Thank You for a great read!

Dave

Prospero at 14:20 on 20 August 2011  Report this post
I twigged at the beginning of the last paragraph what was coming, Jennifer.

A powerfully emotive story, thanks for the read.

Best

Joh

Desormais at 15:24 on 20 August 2011  Report this post
Very good build up here Jennifer. Like John I realised where it was going towards the final paragraph, but nevertheless it was a good read with a great voice. The depth of feeling between the two pals really comes across.

On a couple of occasions you used the phrase 'one and other' where I would have expected to see 'one another' which made me stop and think which in fact was correct. I had a quick google on it, but I'm short on internet connection time just now and couldn't fully bottom it. I think it should be 'one another' but would be interested what others think.

Thanks for the read.
Sandra

Bunbry at 15:47 on 20 August 2011  Report this post
Hi Jennifer, I see you have used the internal monologue POV for this story, but I’m not sure it’s the one I would choose as, while it works well with lovers, I’m not sure it does with two blokes.

Anyway, just a few nits you might - or might not - want to think about.

This first line
when Mike and I hung upside

is inconsistent with internal monologue

I don’t think
reddened
is the right word. Perhaps ‘grew redder’


rivalry, do you remember, was amicable?
I’m not sure you need ‘Do you remember’

With internal monologue you do not have to keep using Mike’s name as you use the words ‘you’ and ‘us’. So this
Different world for us, wasn’t it Mike?
Could become this: Different world for us, wasn’t it?

I think there is something wrong here but I’m not sure what – it would be worth having a quick look at it.
God Damian, you’d swear I’m telling you I’m bloody pregnant


Personally I’d cut this -
So two years later, Mike, your mother is gazing at me.
To this: Your mother is gazing at me.

Similarly, I’d drop ‘Mike’ from the end.

Hope this helps

Nick

fiona_j at 18:23 on 20 August 2011  Report this post
Hello,

This is a very sad story. I presumed we were aiming for a sad ending but this is rings very true to life, with deaths of soldiers in the news regularly.

God Damian, you’d swear I’m telling you I’m bloody pregnant


I tripped over this sentence a little too.
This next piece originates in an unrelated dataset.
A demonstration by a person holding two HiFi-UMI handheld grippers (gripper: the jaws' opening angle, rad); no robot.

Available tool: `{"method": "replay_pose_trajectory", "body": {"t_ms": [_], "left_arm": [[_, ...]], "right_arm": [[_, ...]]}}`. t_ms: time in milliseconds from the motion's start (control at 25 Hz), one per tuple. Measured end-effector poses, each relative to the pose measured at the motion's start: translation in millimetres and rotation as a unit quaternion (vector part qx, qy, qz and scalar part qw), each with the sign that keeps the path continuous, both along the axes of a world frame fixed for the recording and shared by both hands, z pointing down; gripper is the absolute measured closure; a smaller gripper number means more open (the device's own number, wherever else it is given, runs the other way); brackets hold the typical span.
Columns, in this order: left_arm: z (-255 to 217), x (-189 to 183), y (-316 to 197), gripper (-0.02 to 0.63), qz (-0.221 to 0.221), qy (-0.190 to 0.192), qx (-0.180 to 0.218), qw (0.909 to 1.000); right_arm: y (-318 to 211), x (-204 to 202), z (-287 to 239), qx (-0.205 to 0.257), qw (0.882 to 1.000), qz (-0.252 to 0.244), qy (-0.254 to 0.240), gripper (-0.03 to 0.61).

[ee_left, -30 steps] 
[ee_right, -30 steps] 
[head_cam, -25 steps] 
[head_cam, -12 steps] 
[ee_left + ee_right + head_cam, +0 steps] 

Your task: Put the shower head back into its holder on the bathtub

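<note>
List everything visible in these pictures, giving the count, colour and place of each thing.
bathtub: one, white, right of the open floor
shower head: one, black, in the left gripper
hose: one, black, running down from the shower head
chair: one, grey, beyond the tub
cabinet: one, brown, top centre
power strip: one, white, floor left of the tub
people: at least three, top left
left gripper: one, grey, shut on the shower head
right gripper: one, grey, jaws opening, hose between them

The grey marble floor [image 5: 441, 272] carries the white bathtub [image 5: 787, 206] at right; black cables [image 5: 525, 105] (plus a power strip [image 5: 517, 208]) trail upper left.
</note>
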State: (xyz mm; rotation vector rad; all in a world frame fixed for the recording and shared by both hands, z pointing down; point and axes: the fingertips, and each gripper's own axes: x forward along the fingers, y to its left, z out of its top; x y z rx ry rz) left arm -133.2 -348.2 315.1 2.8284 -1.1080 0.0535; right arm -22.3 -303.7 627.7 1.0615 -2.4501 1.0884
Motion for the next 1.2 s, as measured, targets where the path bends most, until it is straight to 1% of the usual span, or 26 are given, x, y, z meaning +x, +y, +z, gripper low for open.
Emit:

Maybe:

"God Damian, you'd think I'd just told you I'm bloody pregnant or something."

This is the second dead soldier story I've read on writewords this week. It must be on peoples minds.

Fi



tusker at 06:15 on 21 August 2011  Report this post
Many thanks everyone for your suggestions. I will print off and muse upon them.

Jennifer

Gerry at 06:41 on 21 August 2011  Report this post

A good read with a nice build up and a genuinely sad ending. I could see where it was going towards the end, too, but I don't think that spoilt my enjoyment overmuch. I wonder if perhaps the narrator could address Mike directly all the way through rather than refer to him in the third person in the opening paragraph; I liked the intimacy between them and thought maybe it could be established from the very beginning.